By default, SA‑3 processing is applied across the entire spectrum, but the Bias button engages an EQ‑like interface that allows it to be weighted or targeted towards specific areas. This offers a high‑pass filter plus four flexible bands which can be given a parametric or shelving response. Applying an EQ ‘boost’ leads to more processing taking place in the designated part of the frequency spectrum, whilst cutting at a particular frequency makes it less likely that SA‑3 will do anything. The Scale and Shift controls dial in vertical and horizontal offsets for the entire Bias curve, which is quicker than trying to adjust all five bands at once.

Smooth Operator

There are conceptual similarities between SA‑3 and plug‑ins such as Oeksound’s Soothe 2 and Soundtheory’s Gulfoss, but in practice, it’s distinctly and usefully different from those products, and has its own strengths. Regardless of its rebranding as a general‑purpose ‘spectral processor’, SA‑3 still shines most of all on vocals. With an almost magical knack for zapping unwanted honks and exaggerated overtones, it tracks changing notes and timbres smoothly and effortlessly. Bump the high‑pass filter up to 4kHz or so and it becomes an absolutely superb de‑esser. Changing the Attack time can make quite a difference to the amount of processing that takes place, sometimes more so than adjustments to the Detect or Range controls, but I found that I generally got the most natural results by leaving it somewhere in the middle.

SA‑3 is pretty much the proverbial ‘make it sound better’ box...

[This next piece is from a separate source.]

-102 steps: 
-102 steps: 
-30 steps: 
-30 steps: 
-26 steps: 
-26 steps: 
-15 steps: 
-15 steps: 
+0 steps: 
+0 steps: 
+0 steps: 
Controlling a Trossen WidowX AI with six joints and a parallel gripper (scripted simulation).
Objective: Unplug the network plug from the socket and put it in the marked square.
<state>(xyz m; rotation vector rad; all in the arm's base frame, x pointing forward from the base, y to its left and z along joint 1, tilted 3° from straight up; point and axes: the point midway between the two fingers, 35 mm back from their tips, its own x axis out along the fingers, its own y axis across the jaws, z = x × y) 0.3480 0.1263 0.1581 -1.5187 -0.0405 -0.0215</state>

As far as vocals are concerned, in fact, SA‑3 is pretty much the proverbial ‘make it sound better’ box. It doesn’t audibly compress voices; nor does it make obvious tonal changes unless pushed quite hard. It just makes it sound as though you’d done a better job of recording them in the first place. On other sources, it always keeps the Hippocratic oath, but depending on the instrument, it’s occasionally hard to get it to do enough. For example, even when I dialled in a huge Bias boost at 400Hz and cranked the Detect and Range controls, it was reluctant to get too involved with a ringy snare track. By contrast, it works brilliantly for invisibly polishing things like fingerstyle guitar; and on a DI’ed bass part where the fundamental is just a bit too heavy, SA‑3 will follow it up and down the fretboard to keep it locked down in a way that no conventional EQ or multiband compressor can.

There is clearly some very clever tech at work under SA‑3’s hood, but as ever, that’s only part of the story. What’s just as important is the way McDSP have developed a simple, intuitive front end to allow you to control that tech. It’s almost a challenge to get SA‑3 to do something that sounds obviously processed or unnatural. Most of the time you won’t know it’s doing anything at all — until you hit the bypass button.


With advanced multiband processing controlled by a few well‑chosen parameters, SA‑3 is an intuitive plug‑in that will polish your vocals up a treat.